Giter Club home page Giter Club logo

so-cal's Introduction

SO-CAL

SO-CAL is the Semantic Orientation CALculator, a tool to extract sentiment from text. Sentiment is defined as positive or negative opinion.

SO-CAL has a long history of development, starting roughly in 2004. See below for improvements in this version. The best description of SO-CAL is in this paper:

Taboada, Maite, Julian Brooke, Milan Tofiloski, Kimberly Voll and Manfred Stede (2011) Lexicon-Based Methods for Sentiment Analysis. Computational Linguistics 37 (2): 267-307.

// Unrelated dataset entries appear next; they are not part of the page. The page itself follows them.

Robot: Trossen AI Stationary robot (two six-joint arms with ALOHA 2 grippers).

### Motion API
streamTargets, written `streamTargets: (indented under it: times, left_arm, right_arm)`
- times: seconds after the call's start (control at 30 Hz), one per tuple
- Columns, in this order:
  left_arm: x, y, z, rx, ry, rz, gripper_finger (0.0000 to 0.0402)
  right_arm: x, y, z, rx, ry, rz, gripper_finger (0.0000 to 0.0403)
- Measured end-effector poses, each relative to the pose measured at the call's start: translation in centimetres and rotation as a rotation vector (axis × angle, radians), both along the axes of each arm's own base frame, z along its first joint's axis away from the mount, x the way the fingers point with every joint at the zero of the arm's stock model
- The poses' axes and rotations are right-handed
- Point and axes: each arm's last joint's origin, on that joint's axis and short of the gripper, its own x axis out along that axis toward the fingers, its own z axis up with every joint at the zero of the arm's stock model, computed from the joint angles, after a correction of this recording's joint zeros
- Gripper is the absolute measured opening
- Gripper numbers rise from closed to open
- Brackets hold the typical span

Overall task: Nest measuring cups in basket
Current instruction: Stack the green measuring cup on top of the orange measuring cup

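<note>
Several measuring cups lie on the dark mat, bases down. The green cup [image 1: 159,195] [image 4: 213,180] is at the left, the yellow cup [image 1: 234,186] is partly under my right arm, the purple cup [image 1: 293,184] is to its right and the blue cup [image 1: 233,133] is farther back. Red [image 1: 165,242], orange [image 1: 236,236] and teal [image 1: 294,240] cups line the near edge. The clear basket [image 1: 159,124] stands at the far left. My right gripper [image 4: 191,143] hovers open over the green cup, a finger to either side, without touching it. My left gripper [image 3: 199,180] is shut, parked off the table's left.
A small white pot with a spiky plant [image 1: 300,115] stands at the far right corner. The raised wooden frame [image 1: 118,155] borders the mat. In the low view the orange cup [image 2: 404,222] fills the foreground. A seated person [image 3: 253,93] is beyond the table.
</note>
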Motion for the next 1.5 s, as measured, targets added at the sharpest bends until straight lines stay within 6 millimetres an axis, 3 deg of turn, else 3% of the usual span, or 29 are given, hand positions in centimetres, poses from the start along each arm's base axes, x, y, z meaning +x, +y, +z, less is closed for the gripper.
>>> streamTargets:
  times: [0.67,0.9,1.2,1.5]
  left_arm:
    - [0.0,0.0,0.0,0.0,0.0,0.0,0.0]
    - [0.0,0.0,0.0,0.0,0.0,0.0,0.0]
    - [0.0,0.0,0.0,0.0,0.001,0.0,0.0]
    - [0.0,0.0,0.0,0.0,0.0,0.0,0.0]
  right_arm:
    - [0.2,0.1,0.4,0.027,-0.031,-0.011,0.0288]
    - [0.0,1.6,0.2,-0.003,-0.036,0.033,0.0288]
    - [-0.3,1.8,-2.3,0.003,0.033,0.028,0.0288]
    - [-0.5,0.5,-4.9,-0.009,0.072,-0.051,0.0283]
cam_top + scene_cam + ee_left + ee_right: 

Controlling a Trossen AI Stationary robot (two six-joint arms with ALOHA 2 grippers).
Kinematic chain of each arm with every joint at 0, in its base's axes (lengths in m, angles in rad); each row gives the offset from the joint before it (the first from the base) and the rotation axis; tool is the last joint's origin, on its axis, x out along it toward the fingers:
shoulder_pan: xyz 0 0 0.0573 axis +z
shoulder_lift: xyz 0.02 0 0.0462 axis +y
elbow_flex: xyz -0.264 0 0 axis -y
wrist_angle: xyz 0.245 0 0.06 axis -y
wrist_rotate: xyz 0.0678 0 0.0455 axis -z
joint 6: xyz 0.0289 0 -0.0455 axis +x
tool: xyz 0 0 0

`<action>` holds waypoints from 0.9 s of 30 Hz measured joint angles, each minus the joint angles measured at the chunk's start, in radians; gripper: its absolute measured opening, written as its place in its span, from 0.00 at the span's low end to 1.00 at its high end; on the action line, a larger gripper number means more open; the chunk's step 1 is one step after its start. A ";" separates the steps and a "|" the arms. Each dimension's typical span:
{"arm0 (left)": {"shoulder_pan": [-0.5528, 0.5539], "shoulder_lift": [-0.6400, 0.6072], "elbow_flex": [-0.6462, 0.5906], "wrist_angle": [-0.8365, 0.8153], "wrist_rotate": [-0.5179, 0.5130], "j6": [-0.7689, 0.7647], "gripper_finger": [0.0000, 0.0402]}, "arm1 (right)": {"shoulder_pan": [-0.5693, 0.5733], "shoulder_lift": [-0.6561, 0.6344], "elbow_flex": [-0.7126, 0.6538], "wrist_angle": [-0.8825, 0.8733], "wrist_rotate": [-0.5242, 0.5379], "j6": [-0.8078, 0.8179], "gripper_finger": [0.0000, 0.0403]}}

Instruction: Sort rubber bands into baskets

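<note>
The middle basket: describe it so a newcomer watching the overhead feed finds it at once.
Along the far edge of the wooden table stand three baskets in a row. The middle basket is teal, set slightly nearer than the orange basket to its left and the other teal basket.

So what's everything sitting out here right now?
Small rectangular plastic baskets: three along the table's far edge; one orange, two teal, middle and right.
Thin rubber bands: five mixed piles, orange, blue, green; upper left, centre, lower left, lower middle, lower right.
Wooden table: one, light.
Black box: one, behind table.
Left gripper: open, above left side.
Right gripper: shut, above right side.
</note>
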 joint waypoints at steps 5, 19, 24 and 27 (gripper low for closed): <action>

Other papers about SO-CAL development:

Taboada, M., J. Brooke and M. Stede (2009) Genre-Based Paragraph Classification for Sentiment Analysis. In Proceedings of 10th Annual SIGDIAL Conference on Discourse and Dialogue. London, UK. September 2009. pp. 62-70.

Brooke, J., M. Tofiloski and M. Taboada (2009) Cross-Linguistic Sentiment Analysis: From English to Spanish. In Proceedings of RANLP 2009, Recent Advances in Natural Language Processing. Borovets, Bulgaria. September 2009. pp. 50-54. -- Poster

Voll, K. and M. Taboada (2007) Not All Words are Created Equal: Extracting Semantic Orientation as a Function of Adjective Relevance. In Proceedings of the 20th Australian Joint Conference on Artificial Intelligence. Gold Coast, Australia. December 2007. pp. 337-346.

Taboada, M., C. Anthony and K. Voll (2006) Methods for Creating Semantic Orientation Dictionaries. Proceedings of 5th International Conference on Language Resources and Evaluation (LREC). Genoa, Italy. May 2006. pp. 427-432.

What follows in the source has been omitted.